─── Source records
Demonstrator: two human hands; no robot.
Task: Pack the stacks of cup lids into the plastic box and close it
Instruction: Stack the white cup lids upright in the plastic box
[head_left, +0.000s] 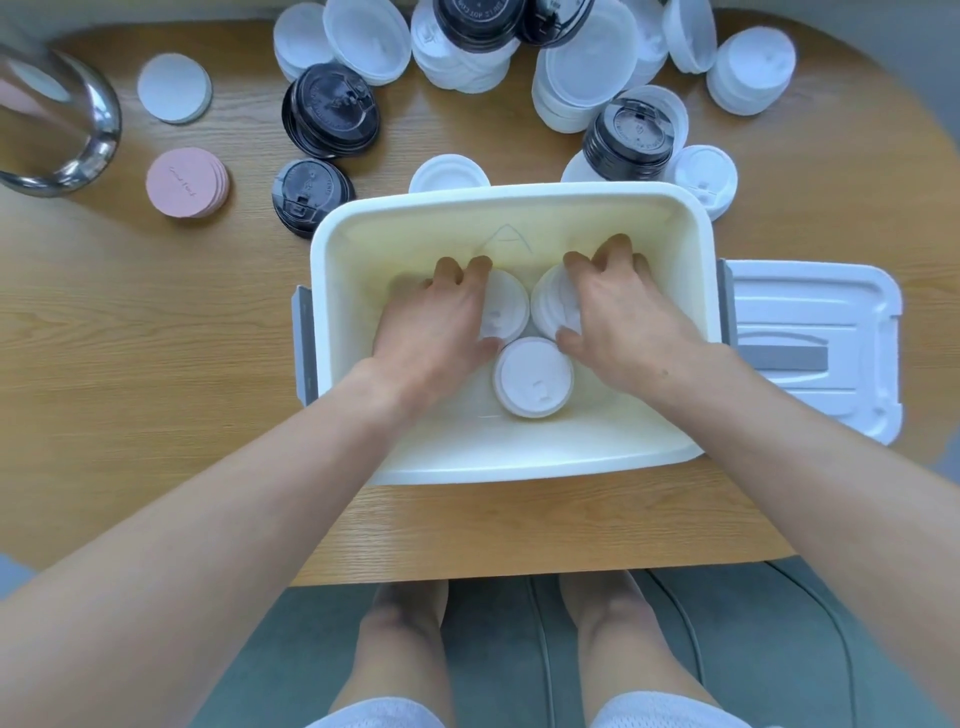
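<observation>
Three stacks of white cup lids sit inside the open plastic box (511, 208), mid-table near the front edge. The left hand (434, 322) wraps around the left lid stack (503, 306), fingers curled over it; the right hand (621, 317) clamps the right lid stack (553, 306). A third lid stack (534, 376) stands free just in front, between both wrists. The box lid (815, 338) lies flat to the right. Black and white lids (467, 52) crowd the far side of the table (156, 338).
</observation>
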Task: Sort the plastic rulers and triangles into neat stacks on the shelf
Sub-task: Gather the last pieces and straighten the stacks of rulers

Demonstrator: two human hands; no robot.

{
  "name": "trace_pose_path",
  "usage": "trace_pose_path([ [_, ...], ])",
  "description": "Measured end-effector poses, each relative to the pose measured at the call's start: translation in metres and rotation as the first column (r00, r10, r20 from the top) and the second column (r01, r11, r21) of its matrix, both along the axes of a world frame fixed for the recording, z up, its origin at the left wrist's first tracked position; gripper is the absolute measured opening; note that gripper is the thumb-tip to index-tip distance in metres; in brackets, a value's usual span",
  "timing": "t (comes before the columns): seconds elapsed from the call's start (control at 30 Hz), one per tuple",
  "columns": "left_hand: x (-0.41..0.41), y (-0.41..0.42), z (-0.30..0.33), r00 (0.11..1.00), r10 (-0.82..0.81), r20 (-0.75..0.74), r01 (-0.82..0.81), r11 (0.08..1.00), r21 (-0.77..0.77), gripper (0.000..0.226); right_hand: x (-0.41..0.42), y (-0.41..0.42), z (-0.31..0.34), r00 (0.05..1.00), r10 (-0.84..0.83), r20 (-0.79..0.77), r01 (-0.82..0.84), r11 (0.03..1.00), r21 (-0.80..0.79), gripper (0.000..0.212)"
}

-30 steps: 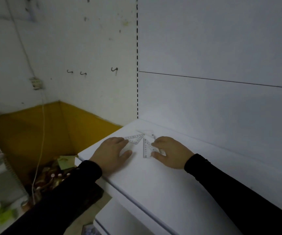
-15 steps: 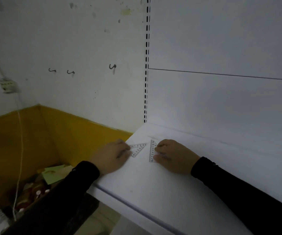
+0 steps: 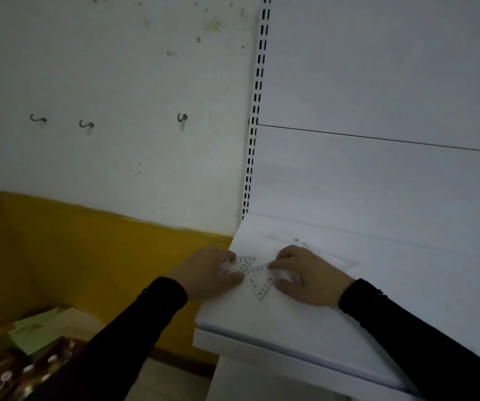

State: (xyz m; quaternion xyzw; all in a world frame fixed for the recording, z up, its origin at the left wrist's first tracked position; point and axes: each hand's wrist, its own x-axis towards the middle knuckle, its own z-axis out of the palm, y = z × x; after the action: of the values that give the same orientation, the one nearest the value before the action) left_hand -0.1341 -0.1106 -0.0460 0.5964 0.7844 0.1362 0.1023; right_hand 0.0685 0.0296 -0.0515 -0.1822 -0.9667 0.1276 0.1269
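So, head view only. Both hands work at the left end of the white shelf (image 3: 348, 328), close to its corner by the slotted upright (image 3: 257, 91).

Left hand (image 3: 207, 274): fingers curled over a clear plastic triangle (image 3: 240, 264), thumb under its near edge. It looks like a pinch that keeps the piece flat on the shelf so it can slide rather than lift.

Right hand (image 3: 305, 274): fingertips curled onto the right side of a second triangle (image 3: 261, 282), which points toward the shelf's front edge. The two triangles touch or slightly overlap at the middle; I cannot tell which lies on top.

Likely reason for the two-handed hold: clear, thin, slippery pieces are easier to square up by pushing the edges together than by picking them up.

A faint outline of another clear piece (image 3: 345, 263) lies just behind the right hand; too faint to tell ruler from triangle.

Stack not formed yet. Working near the shelf's end risks a piece sliding off toward the clutter below (image 3: 30, 357).
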Motion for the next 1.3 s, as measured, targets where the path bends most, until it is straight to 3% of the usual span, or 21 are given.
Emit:
trace_pose_path([
  [0.13,-0.004,-0.006,0.003,0.997,-0.013,0.079,0.015,1.000,-0.020,0.064,-0.006,0.002,0.002,0.999,-0.026,-0.021,0.025,1.000,-0.014,0.036],
  [0.27,-0.004,-0.010,0.005,0.995,0.030,0.096,-0.030,1.000,-0.004,0.065,-0.017,0.008,0.007,0.994,-0.090,0.057,0.091,0.996,-0.009,0.048],
  [0.4,-0.008,-0.016,0.010,0.988,0.087,0.129,-0.092,0.995,0.028,0.063,-0.030,0.011,0.010,0.989,-0.113,0.100,0.120,0.990,-0.070,0.045],
  [0.53,-0.015,-0.023,0.008,0.982,0.155,0.110,-0.154,0.988,-0.017,0.075,-0.046,0.008,0.009,0.993,-0.097,0.070,0.102,0.993,-0.067,0.044],
  [0.7,-0.024,-0.041,0.004,0.960,0.241,0.144,-0.250,0.967,0.049,0.073,-0.067,0.004,0.011,0.996,-0.065,0.065,0.072,0.992,-0.101,0.046],
  [1.0,-0.044,-0.079,0.003,0.937,0.316,0.146,-0.329,0.941,0.077,0.075,-0.109,-0.005,0.019,0.968,0.077,0.238,-0.053,0.993,-0.103,0.051],
  [1.3,-0.047,-0.086,0.007,0.945,0.276,0.177,-0.314,0.917,0.246,0.069,-0.110,-0.015,0.007,0.997,0.055,0.062,-0.050,0.996,-0.078,0.046],
])
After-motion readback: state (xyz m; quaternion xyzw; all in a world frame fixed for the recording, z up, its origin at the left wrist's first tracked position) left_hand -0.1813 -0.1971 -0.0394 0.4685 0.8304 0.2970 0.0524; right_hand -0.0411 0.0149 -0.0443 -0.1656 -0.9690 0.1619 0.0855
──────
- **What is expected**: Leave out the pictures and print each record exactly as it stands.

- **The answer**:
Demonstrator: two human hands; no robot.
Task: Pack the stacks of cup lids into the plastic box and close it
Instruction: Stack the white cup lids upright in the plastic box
[head_left, +0.000s] 
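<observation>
Three stacks of white cup lids sit inside the open plastic box (511, 208), mid-table near the front edge. The left hand (434, 322) wraps around the left lid stack (503, 306), fingers curled over it; the right hand (621, 317) clamps the right lid stack (553, 306). A third lid stack (534, 376) stands free just in front, between both wrists. The box lid (815, 338) lies flat to the right. Black and white lids (467, 52) crowd the far side of the table (156, 338).
</observation>
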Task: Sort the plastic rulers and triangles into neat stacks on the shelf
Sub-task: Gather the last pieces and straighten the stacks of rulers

Demonstrator: two human hands; no robot.

{
  "name": "trace_pose_path",
  "usage": "trace_pose_path([ [_, ...], ])",
  "description": "Measured end-effector poses, each relative to the pose measured at the call's start: translation in metres and rotation as the first column (r00, r10, r20 from the top) and the second column (r01, r11, r21) of its matrix, both along the axes of a world frame fixed for the recording, z up, its origin at the left wrist's first tracked position; gripper is the absolute measured opening; note that gripper is the thumb-tip to index-tip distance in metres; in brackets, a value's usual span",
  "timing": "t (comes before the columns): seconds elapsed from the call's start (control at 30 Hz), one per tuple",
  "columns": "left_hand: x (-0.41..0.41), y (-0.41..0.42), z (-0.30..0.33), r00 (0.11..1.00), r10 (-0.82..0.81), r20 (-0.75..0.74), r01 (-0.82..0.81), r11 (0.08..1.00), r21 (-0.77..0.77), gripper (0.000..0.226); right_hand: x (-0.41..0.42), y (-0.41..0.42), z (-0.31..0.34), r00 (0.05..1.00), r10 (-0.84..0.83), r20 (-0.79..0.77), r01 (-0.82..0.84), r11 (0.03..1.00), r21 (-0.80..0.79), gripper (0.000..0.212)"
}

-30 steps: 
-15 steps: 
+0 steps: 

State: (xyz m; quaternion xyzw; all in a world frame fixed for the recording, z up, its origin at the left wrist's first tracked position; point and axes: each hand's wrist, its own x-axis towards the middle knuckle, its own z-axis out of the palm, y = z × x; after the action: of the values that give the same orientation, the one nearest the value before the action) left_hand -0.1341 -0.1106 -0.0460 0.5964 0.7844 0.1362 0.1023; right_hand 0.0685 0.0296 -0.0515 -0.1822 -0.9667 0.1276 0.1269
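So, head view only. Both hands work at the left end of the white shelf (image 3: 348, 328), close to its corner by the slotted upright (image 3: 257, 91).

Left hand (image 3: 207, 274): fingers curled over a clear plastic triangle (image 3: 240, 264), thumb under its near edge. It looks like a pinch that keeps the piece flat on the shelf so it can slide rather than lift.

Right hand (image 3: 305, 274): fingertips curled onto the right side of a second triangle (image 3: 261, 282), which points toward the shelf's front edge. The two triangles touch or slightly overlap at the middle; I cannot tell which lies on top.

Likely reason for the two-handed hold: clear, thin, slippery pieces are easier to square up by pushing the edges together than by picking them up.

A faint outline of another clear piece (image 3: 345, 263) lies just behind the right hand; too faint to tell ruler from triangle.

Stack not formed yet. Working near the shelf's end risks a piece sliding off toward the clutter below (image 3: 30, 357).
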Motion for the next 1.3 s, as measured, targets where the path bends most, until it is straight to 3% of the usual span, or 21 are given.
Emit:
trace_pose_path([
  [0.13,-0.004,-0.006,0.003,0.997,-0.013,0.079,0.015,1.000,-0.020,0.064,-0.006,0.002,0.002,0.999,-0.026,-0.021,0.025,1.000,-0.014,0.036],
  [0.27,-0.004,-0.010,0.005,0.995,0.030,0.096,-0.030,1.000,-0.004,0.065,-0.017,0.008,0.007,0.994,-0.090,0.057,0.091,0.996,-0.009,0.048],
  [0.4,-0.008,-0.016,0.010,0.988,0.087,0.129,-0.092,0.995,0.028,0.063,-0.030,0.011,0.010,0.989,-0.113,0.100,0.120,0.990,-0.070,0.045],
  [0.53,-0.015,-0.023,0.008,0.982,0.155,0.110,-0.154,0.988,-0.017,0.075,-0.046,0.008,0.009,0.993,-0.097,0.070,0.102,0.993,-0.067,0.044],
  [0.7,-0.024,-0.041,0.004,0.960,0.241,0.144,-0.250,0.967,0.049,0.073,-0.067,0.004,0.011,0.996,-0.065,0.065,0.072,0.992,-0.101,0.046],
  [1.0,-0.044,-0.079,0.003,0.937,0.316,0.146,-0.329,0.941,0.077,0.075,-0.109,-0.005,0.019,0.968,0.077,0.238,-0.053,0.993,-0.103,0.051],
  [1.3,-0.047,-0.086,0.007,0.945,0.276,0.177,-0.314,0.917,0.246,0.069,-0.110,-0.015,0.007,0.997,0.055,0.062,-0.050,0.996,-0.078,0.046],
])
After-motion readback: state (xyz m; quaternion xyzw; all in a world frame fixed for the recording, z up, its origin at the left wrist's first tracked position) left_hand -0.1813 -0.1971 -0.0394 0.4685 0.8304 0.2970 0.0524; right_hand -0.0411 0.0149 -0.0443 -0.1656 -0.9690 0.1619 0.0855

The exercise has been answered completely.